Every line below that contains the word "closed" must be copied.

### Data listing
════════
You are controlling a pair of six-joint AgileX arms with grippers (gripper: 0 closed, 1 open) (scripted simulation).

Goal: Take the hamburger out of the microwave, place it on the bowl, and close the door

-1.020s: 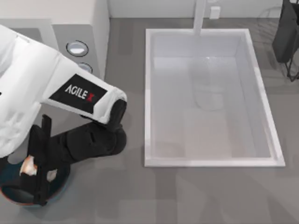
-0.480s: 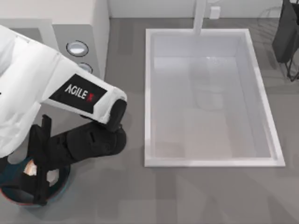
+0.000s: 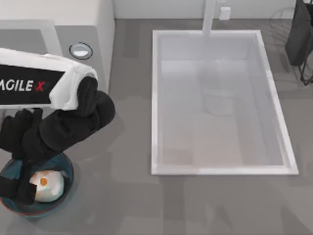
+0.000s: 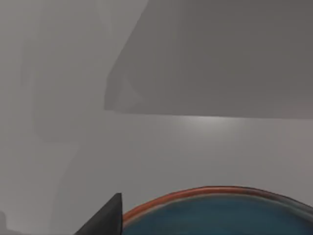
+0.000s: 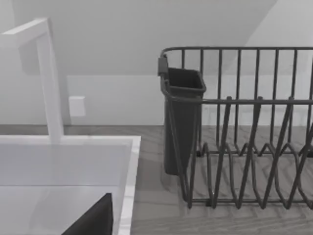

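Observation:
The hamburger (image 3: 45, 185), a cream lump with an orange spot, lies inside the blue bowl (image 3: 62, 169) at the table's front left corner. My left gripper (image 3: 17, 185) hangs open just left of the hamburger, holding nothing. One of its black fingertips (image 4: 110, 215) shows over the bowl's orange rim (image 4: 210, 191). The white microwave (image 3: 93, 12) stands at the back left with a round knob (image 3: 80, 50). A white-framed grey area (image 3: 24, 36) lies beside the knob; my arm covers its lower part and I cannot tell how the door stands. My right arm is parked with its gripper open; one fingertip (image 5: 93, 220) shows.
A large white sink (image 3: 155, 98) with a faucet (image 3: 209, 17) fills the table's middle and right. A dark wire dish rack (image 5: 244, 147) with a black caddy (image 5: 181, 117) stands at the back right. Grey counter lies between bowl and sink.
My left gripper let go of the hamburger and drew back to the left. The arm's white link swung left and back, so the hamburger now lies uncovered in the bowl.

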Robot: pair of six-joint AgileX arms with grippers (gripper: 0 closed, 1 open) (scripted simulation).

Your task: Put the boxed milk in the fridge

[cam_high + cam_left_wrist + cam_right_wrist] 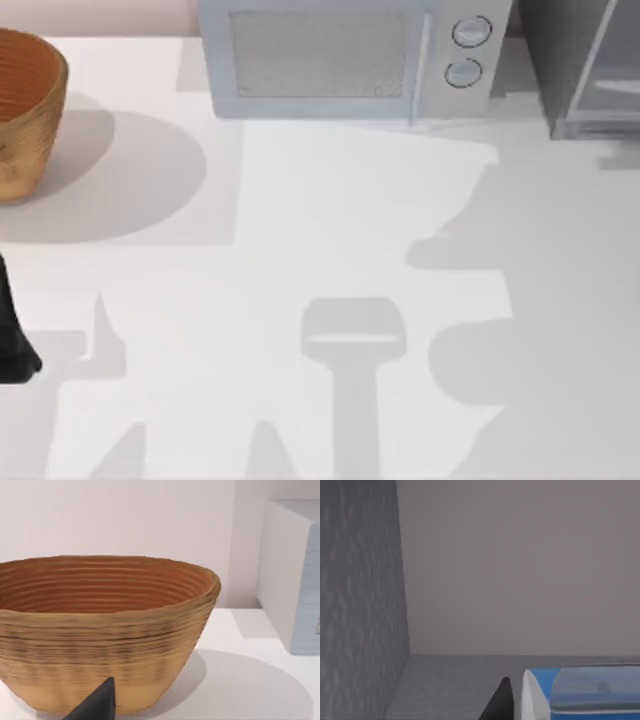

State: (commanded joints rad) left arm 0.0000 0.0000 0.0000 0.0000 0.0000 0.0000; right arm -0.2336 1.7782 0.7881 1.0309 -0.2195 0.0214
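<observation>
Milk carton (580,692) beside right pincer finger (501,702), grip unclear, grey fridge walls (360,605) around

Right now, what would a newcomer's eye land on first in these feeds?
The woven basket at the table's far left, looming before the left end effector. Next, the light grey microwave at the back, with the dark fridge to its right. In the right wrist view, the boxed milk sits amid grey walls.

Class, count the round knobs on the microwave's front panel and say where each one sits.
2. Both are on the microwave, at the right end of its front: one knob nearer the back wall, the other knob just in front of it. None looks hidden.
</observation>
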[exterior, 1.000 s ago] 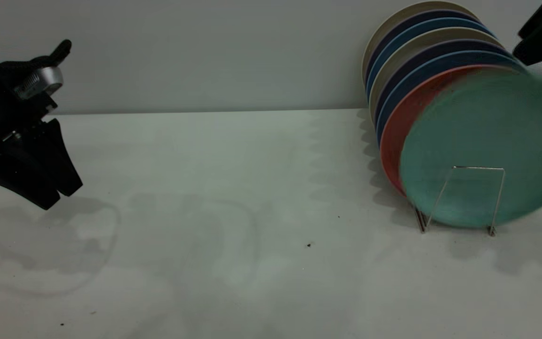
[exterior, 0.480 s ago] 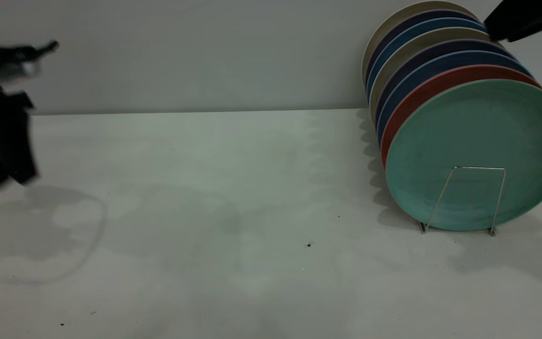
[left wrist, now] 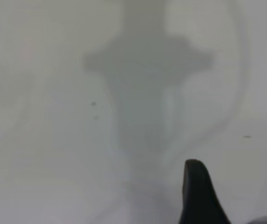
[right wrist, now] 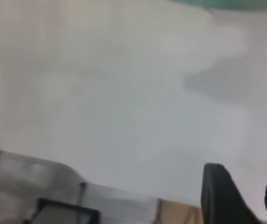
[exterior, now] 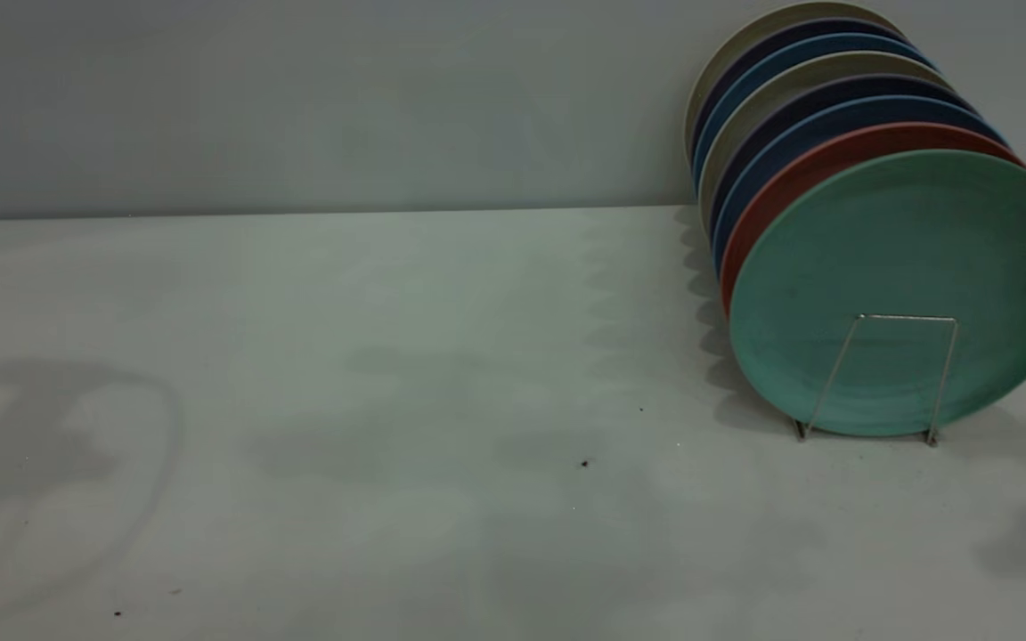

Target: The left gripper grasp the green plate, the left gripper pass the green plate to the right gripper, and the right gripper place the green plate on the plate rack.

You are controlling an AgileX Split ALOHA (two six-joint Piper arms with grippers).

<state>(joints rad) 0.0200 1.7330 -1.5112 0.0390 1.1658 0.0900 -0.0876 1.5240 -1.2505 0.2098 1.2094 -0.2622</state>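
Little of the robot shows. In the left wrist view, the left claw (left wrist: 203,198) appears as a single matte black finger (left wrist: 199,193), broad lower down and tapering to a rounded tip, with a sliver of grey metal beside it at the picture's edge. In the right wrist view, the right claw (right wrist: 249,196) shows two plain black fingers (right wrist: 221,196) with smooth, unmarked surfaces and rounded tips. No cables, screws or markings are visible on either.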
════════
### Answer space
You are controlling a pair of six-joint AgileX arms with grippers (gripper: 0 closed, 1 open) (scripted simulation).
Robot: pair of six-joint AgileX arms with grippers (gripper: 0 closed, 1 open) (scripted simulation).

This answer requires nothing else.